Yaşam boyu o kadar çok izlenilecek film,gidilecek tiyatro,okunacak kitap,gezilecek yer var ki insan, hayatı süresince birçoğunu yapamayacağı için üzülüyor. Romalılar ise bu durumu 'ars longa, vita brevis' diye özetlemişler.
“sanat uzun, hayat kısa”
Dijital çağda bilgiye ulamanın kolaylığı ve hızlılığı günümüz nesillerini şanslı kılıyor..Ama geçmişe baktığımızda günümüz nesillerinden daha şanslıyız.. En azından kısa sürede olsa doğal yaşamı gördük..
Doğal beslendik mevsimleri bile zamanında yaşadık. en önemlisi büyüklerimizden masal dinledik..
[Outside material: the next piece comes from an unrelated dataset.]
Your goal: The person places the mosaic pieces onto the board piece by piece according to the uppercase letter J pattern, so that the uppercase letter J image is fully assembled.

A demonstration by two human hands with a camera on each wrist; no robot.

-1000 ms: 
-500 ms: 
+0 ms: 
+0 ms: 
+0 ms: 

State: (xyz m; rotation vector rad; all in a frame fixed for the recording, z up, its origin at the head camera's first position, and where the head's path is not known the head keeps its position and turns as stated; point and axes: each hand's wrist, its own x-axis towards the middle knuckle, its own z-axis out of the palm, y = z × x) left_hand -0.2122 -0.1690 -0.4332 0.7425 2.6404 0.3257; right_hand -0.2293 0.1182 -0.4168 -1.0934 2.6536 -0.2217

Ve o masallar kültürel alt yapımızı oluşturdu.O muhteşem masalları anlatan büyüklerimizi bir bir kaybettik. Masallar kaldı ama anlatanlar yok oldu sanırım bir süre sonra anlatanlar olmayınca masallarda unutulup gidecek..
Yaşı yarım asırı aşan bir çoğumuz soğuk kış gecelerinde soba yada mangal başında aile büyüklerinde yada komşularından masal dinlemiştir. Ne kadar anlatılsada o masallar hiç eskimezdi... çocuklar masalın sonunu getiremezdi uyuyup kalırlardı..
Çocukluğumda masal anlatan mahalle büyüklerini tanıma şansı buldum..
Müthiş tekerleme söylerlerdi yaşı seksenlerde olan Süheyla teyze ,aklımda kalanı " Buğday ektim darıdır diye sultan ahmet minarelerini cebime soktum borudur diye" diğeri " yer altında tıkır mıkır bizim sıçan kilim tokur" kimbilir kaç yüzyıldır halk dilinden süzülüp gelmişti tekerlemeler..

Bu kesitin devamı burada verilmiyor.